=== WORK INSTRUCTION ===
Transcribe the data that follows without changing a word, and omit the pictures.

=== GIVEN MATERIAL ===
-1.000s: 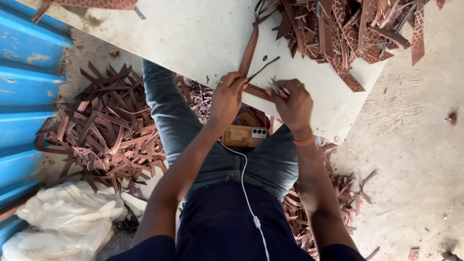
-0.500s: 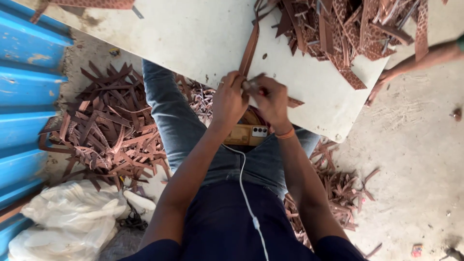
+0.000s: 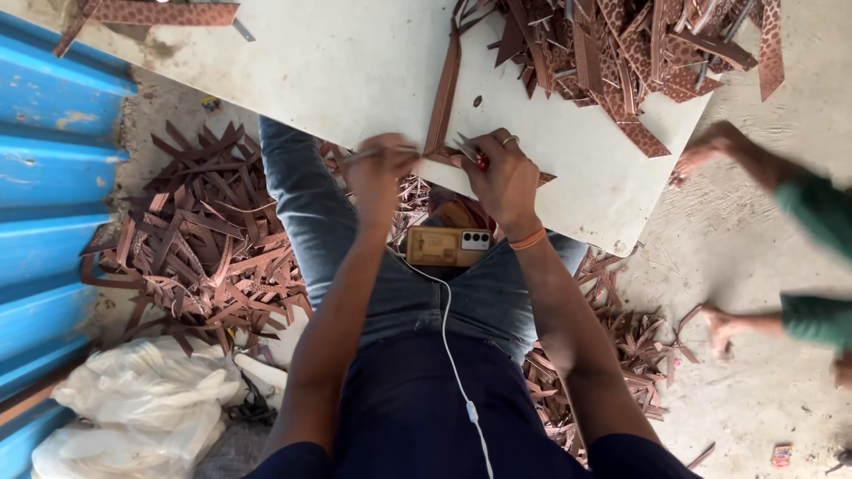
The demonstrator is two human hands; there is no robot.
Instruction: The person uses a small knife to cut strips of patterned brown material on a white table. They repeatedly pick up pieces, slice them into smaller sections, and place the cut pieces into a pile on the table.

=== TASK OUTPUT ===
-1.000s: 
-0.500s: 
+0.000s: 
The demonstrator is two human hands; there is no robot.
Instruction: The person uses a small knife to cut strips of patterned brown material on a white table. They repeatedly pick up pieces, slice them into smaller sections, and place the cut pieces into a pile on the table.

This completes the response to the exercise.